After the Holocaust, a new influx of Jews arrived in New York that tended to be more observant and insular than previous Jewish migrations to this country. They spoke Yiddish and began sending their children to yeshivas – which they founded – rather than public schools. It is during this postwar period that distinctly Orthodox names became more popular, according to Sarah Bunin Benor, a professor of Contemporary Jewish Studies and the author of “On Jewish Languages, Names, and Distinctiveness” (Jewish Quarterly Review 106.4).
Yet, at least for government records, Orthodox Jews continued using secular names, or at least Anglicized Hebrew names. “The incidence of [Hebrew] names is low through the 1960s,” she writes, “perhaps indicating that the Haredi Jews were giving their children ofﬁcial names like Solomon and Rebecca while using Shloimy and Rivky in their everyday lives.”
One starts noticing a rapid rise in distinctly Orthodox names in government records in the 1970s. Benor offers the following reasons for this development: increased comfort in American society, respect for ethnic differences, a higher birth rate (one will see more Jewish names if more Jews are born), and a shift to the right among Orthodox Jews involving more stringent religious observance, emphasis on textual norms over inherited tradition, and a decreased concern with assimilation.
What Rabbis Are Saying Today
When I was in Bais Yaakov back in the 1990s, one of my classmates was named Sharon. Many of the teachers refused to address her by that name, however, repeatedly demanding to know her “real” name. When she insisted Sharon was her only name, legal and otherwise, they decided to name her themselves and proceeded to refer to her as “Sarah” throughout her high school years.
Some continue to take this hardline approach to secular names while others take a more relaxed one. Rabbi Dr. Moshe Tendler, a rosh yeshiva and professor at Yeshiva University and the rav of Community Synagogue of Monsey, says he doesn’t criticize those with secular names. In fact, he said, he even has a close friend named John with whom he learns daily.
“This is not a halachic issue, but rather a social issue,” he says, explaining that it is difficult to castigate people for having secular names when discarding them may affect their business or some other pertinent area of their lives.

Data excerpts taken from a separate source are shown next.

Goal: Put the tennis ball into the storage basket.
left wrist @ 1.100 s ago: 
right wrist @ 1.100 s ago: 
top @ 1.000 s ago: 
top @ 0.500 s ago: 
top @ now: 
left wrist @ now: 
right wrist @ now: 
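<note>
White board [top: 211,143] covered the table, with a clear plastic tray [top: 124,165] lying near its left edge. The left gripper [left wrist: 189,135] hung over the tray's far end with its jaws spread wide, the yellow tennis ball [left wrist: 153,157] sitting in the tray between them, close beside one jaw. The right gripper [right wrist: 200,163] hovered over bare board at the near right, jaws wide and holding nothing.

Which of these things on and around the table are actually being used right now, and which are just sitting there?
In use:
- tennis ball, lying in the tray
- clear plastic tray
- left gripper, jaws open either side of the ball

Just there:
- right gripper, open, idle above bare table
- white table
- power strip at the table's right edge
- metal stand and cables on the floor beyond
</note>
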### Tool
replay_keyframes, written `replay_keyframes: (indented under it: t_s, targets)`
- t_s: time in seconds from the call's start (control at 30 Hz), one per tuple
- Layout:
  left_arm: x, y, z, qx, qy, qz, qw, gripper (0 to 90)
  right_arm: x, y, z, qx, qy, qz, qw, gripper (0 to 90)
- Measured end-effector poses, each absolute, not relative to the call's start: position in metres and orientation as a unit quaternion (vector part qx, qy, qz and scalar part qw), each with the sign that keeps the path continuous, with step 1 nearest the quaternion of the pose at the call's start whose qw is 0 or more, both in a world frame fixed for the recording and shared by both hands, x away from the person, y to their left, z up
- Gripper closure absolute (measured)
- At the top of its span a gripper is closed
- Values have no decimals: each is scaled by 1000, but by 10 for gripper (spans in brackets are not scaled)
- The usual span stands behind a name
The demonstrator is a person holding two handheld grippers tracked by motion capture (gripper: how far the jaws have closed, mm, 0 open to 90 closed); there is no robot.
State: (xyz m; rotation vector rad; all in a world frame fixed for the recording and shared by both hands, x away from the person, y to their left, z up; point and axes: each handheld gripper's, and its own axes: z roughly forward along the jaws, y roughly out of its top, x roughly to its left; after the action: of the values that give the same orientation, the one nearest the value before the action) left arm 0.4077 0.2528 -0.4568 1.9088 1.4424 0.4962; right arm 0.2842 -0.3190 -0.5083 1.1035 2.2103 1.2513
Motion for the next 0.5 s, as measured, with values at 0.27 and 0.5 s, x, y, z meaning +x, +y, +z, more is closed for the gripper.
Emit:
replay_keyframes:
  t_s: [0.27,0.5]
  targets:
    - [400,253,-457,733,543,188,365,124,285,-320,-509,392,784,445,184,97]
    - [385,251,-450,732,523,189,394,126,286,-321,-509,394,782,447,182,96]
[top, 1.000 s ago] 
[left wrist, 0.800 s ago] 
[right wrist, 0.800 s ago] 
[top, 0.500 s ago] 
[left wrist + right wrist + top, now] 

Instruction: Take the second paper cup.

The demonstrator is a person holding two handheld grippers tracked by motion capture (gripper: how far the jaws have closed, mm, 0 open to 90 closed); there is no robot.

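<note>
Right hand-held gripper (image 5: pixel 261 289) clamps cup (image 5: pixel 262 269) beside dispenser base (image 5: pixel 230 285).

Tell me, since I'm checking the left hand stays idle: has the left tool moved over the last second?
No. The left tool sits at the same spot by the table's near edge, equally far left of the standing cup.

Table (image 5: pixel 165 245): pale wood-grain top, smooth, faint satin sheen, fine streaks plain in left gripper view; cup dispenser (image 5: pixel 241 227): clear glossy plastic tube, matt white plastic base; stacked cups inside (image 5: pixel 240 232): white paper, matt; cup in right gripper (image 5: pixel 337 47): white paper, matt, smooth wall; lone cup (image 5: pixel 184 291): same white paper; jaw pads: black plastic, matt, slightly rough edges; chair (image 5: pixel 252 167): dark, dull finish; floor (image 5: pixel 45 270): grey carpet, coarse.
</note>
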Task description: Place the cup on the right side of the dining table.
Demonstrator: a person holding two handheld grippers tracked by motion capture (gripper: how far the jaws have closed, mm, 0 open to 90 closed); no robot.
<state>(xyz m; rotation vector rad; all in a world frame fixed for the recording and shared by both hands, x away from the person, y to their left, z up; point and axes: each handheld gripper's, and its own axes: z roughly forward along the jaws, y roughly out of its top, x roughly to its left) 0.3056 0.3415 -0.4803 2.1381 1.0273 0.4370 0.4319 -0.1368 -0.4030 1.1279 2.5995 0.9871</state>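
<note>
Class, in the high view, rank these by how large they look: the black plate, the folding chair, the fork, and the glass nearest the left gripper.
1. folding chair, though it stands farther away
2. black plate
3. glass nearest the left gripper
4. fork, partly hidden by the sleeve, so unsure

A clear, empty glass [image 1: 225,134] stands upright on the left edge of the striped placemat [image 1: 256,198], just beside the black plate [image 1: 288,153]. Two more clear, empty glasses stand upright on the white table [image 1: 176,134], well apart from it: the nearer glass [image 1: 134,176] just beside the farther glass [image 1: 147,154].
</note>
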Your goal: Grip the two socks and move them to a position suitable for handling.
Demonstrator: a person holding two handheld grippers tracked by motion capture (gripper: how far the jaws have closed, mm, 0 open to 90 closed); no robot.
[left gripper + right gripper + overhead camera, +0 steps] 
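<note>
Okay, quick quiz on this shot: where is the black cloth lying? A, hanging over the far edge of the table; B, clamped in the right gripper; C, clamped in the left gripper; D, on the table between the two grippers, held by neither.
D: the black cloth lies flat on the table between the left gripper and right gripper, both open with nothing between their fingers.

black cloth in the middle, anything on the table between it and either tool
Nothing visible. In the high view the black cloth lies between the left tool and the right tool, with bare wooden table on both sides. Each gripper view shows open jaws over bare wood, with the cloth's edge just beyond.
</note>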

Rabbi Tendler sees the issue as one of Jewish pride. He says some Jews, especially those living in Israel, may look down on those with non-Hebrew names, seeing them as “traitors” who reject Judaism (as opposed to just having a personal preference).
“We are a special people,” says Rabbi Tendler, adding that “we have been chosen by G-d [and have] kedushas Yisrael.” He can understand, therefore, why some may question adopting secular names, he said.
Echoing the Jewish pride theme, Rabbi Gil Student, editor of the popular Torah Musings blog, does not contemn those who use secular names, but said he believes all Jews should move to Israel as soon as possible. Thus, he argues we should give our children names that can be easily Hebraized.
“My Hebrew name is Gil, and my English name is Gil,” he says adding that all of his children have the same name in Hebrew and English.
Many otherwise modern Jews have also started to give their children only Hebrew names due to Zionistic reasons while many chassidim meanwhile have reverted to giving their children Yiddish names, Professor Gurock noted.
As with all generalizations, though, exceptions exist. Some very Orthodox rabbis continue to be called by secular names while some highly irreligious, even highly immoral, Jews now only use their Jewish “ethnic” name. This development perhaps teaches us that while a name may be important, at the end of the day what matters most of all is the Jew behind it.